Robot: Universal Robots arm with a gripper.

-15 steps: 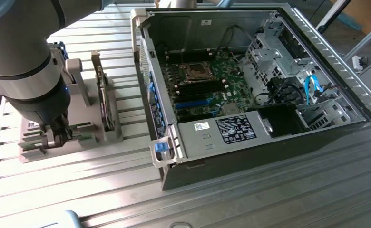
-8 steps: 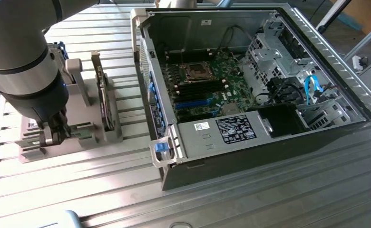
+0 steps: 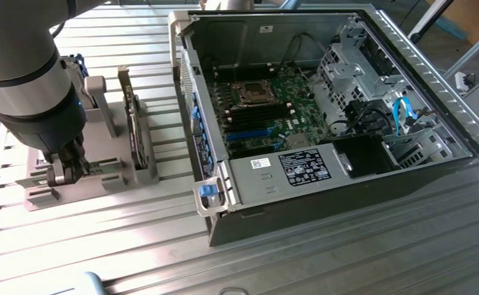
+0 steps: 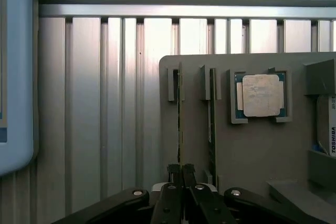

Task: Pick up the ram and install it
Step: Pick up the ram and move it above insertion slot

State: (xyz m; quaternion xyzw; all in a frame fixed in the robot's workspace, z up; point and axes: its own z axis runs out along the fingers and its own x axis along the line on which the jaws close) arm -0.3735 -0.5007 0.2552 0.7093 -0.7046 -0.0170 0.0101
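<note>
1. Ram (image 4: 179, 124) stands on edge in the slot nearest the rim of the grey holder (image 4: 252, 150). Its twin (image 4: 211, 114) is in the slot just beside it. The open computer case (image 3: 436, 80) lies well apart, toward the exterior view's right.
2. My gripper (image 4: 181, 170) is down at one end of that stick. My fingers (image 4: 173, 171) look pinched on its thin edge, one on each face, with next to no gap between them.
3. To do this step well, I judge that the pinch should sit centred across the board's thickness. My wrist should be square to the slot, so the stick cannot bind on the slot walls (image 4: 172, 85).
4. I should stay off the twin and squeeze no harder than holding needs.
</note>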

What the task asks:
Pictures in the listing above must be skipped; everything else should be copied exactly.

Your response:
Robot: Universal Robots arm with a gripper.

-15 steps: 
-8 steps: 
+0 steps: 
+0 steps: 

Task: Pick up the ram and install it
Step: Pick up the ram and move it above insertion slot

State: (xyz m; quaternion xyzw; all in a frame fixed in the robot's workspace, z up; point and axes: its own z axis runs out along the fingers and its own x axis along the line on which the jaws close) arm -0.3735 -0.5007 0.2552 0.7093 -0.7046 -0.0170 0.0101
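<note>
1. Ram (image 4: 179, 124) stands on edge in the slot nearest the rim of the grey holder (image 4: 252, 150). Its twin (image 4: 211, 114) is in the slot just beside it. The open computer case (image 3: 436, 80) lies well apart, toward the exterior view's right.
2. My gripper (image 4: 181, 170) is down at one end of that stick. My fingers (image 4: 173, 171) look pinched on its thin edge, one on each face, with next to no gap between them.
3. To do this step well, I judge that the pinch should sit centred across the board's thickness. My wrist should be square to the slot, so the stick cannot bind on the slot walls (image 4: 172, 85).
4. I should stay off the twin and squeeze no harder than holding needs.
</note>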

Nothing else belongs in this output.